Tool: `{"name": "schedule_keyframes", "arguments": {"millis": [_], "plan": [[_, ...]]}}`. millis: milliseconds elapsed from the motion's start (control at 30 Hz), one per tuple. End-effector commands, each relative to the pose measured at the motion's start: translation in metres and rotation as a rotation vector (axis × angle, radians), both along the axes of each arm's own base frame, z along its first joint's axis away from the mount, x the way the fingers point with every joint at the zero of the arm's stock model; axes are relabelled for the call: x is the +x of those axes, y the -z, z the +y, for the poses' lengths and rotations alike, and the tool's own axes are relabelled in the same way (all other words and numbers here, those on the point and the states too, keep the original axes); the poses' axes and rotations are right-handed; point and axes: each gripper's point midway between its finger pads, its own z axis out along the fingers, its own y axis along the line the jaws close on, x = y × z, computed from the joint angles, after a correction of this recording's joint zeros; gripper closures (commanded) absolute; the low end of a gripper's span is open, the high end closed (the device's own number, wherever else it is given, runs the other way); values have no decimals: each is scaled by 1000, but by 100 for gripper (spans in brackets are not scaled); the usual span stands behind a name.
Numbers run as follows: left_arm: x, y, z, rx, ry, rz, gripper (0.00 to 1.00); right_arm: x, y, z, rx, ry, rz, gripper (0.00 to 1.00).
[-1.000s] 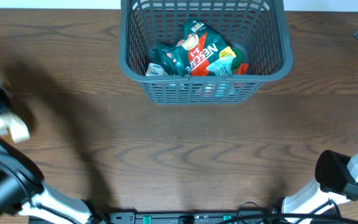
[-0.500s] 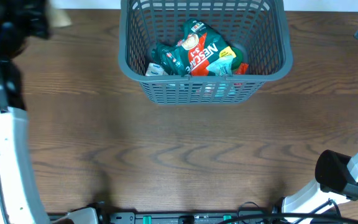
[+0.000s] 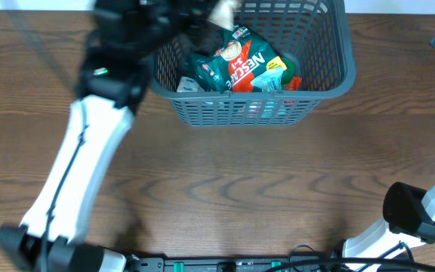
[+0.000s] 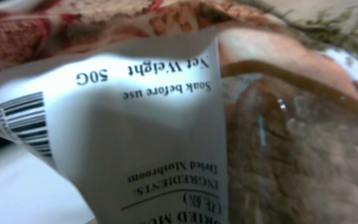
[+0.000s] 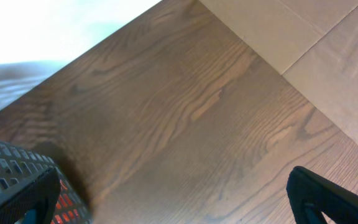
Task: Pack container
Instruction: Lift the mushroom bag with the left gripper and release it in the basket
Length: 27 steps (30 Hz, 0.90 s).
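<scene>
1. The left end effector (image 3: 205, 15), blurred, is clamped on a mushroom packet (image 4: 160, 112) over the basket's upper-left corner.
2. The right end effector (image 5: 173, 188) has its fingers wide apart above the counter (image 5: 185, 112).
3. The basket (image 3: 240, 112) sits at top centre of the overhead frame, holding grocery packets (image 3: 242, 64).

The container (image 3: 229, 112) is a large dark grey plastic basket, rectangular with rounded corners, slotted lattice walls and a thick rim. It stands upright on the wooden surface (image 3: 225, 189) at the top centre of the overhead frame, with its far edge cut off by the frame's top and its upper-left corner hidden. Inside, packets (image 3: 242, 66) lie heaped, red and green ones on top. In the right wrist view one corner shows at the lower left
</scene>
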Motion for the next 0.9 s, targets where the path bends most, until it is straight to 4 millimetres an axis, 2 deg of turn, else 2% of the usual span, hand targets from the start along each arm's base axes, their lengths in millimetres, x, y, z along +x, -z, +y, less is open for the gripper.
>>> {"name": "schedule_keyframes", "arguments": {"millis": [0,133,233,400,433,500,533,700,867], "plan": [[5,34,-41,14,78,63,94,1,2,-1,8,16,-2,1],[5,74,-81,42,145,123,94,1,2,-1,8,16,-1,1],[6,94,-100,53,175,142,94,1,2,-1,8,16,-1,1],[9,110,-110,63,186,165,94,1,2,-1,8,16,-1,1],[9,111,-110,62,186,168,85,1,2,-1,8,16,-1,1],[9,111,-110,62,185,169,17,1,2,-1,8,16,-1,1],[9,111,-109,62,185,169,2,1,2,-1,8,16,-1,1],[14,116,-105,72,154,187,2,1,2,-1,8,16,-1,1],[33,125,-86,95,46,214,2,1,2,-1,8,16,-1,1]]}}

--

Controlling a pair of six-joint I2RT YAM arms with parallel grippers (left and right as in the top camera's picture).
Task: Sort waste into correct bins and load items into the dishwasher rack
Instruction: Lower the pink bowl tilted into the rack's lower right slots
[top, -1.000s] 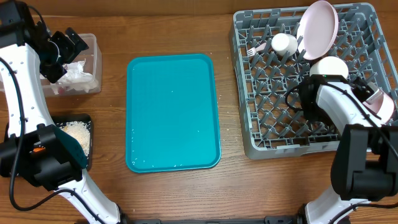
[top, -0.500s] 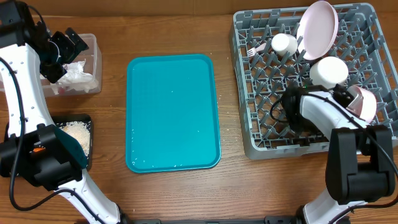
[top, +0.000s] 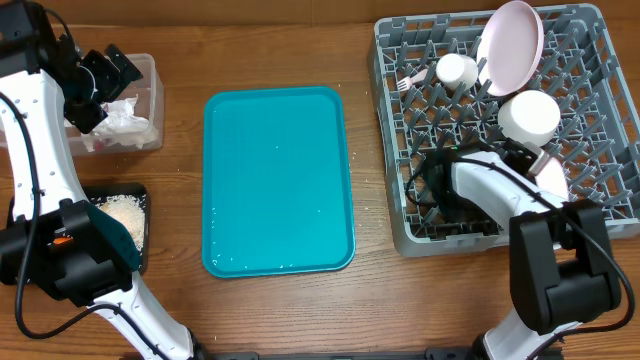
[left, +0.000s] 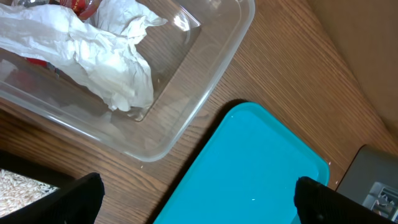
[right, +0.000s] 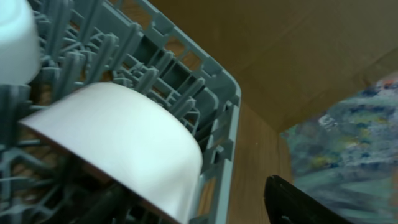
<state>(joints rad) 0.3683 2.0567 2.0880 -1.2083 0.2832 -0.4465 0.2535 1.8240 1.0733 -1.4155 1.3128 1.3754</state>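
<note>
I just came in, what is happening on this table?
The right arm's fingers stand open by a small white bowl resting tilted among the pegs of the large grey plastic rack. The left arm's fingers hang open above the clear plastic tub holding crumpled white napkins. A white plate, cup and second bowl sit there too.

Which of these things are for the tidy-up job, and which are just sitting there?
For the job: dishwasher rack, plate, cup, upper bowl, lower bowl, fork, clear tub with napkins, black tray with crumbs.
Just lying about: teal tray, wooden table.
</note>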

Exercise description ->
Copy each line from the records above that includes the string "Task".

Response below ->
Task: Pack container
Task: Sort waste into correct bins and load items into the dishwasher rack

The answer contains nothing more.